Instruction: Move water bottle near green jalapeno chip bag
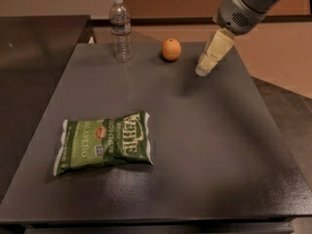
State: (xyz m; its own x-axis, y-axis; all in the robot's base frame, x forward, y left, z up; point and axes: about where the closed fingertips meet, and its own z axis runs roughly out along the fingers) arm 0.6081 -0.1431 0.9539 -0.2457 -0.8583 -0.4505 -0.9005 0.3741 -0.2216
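Observation:
The water bottle point(121, 28) stands upright at the far left of the dark table point(204, 145), clear with a white cap. The green jalapeno chip bag point(103, 142) lies flat at the near left of the table, well in front of the bottle. My gripper point(204, 68) hangs from the arm at the upper right, above the far right part of the table, right of the orange and far from the bottle. It holds nothing.
An orange fruit point(171, 49) sits on the far side of the table between the bottle and the gripper. A darker counter point(34, 48) adjoins the table on the left. The floor point(282, 52) shows at the right.

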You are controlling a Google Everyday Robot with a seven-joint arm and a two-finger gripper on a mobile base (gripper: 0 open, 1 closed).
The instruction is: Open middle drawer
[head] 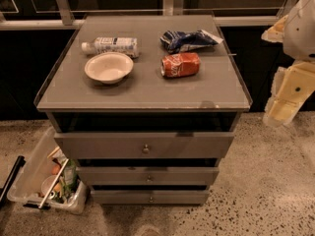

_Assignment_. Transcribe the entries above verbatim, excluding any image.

_Response for this exercise_.
Instruction: Move water bottle near green jalapeno chip bag
State: (xyz m; its own x-axis, y-axis; all in the robot's base frame, x forward, y left, z up; point and axes: about where the closed fingertips meet, and its own z axis runs roughly out along the fingers) arm 0.6081 -0.1431 0.9539 -0.2457 -0.8583 -0.4505 -0.9005 0.3741 -0.2216
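Observation:
The water bottle point(121, 28) stands upright at the far left of the dark table point(204, 145), clear with a white cap. The green jalapeno chip bag point(103, 142) lies flat at the near left of the table, well in front of the bottle. My gripper point(204, 68) hangs from the arm at the upper right, above the far right part of the table, right of the orange and far from the bottle. It holds nothing.
An orange fruit point(171, 49) sits on the far side of the table between the bottle and the gripper. A darker counter point(34, 48) adjoins the table on the left. The floor point(282, 52) shows at the right.
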
You are controlling a Google Everyday Robot with a seven-joint arm and a two-finger gripper on a mobile base (gripper: 0 open, 1 closed).
The instruction is: Open middle drawer
[head] 

Work on the exercise is now concluded.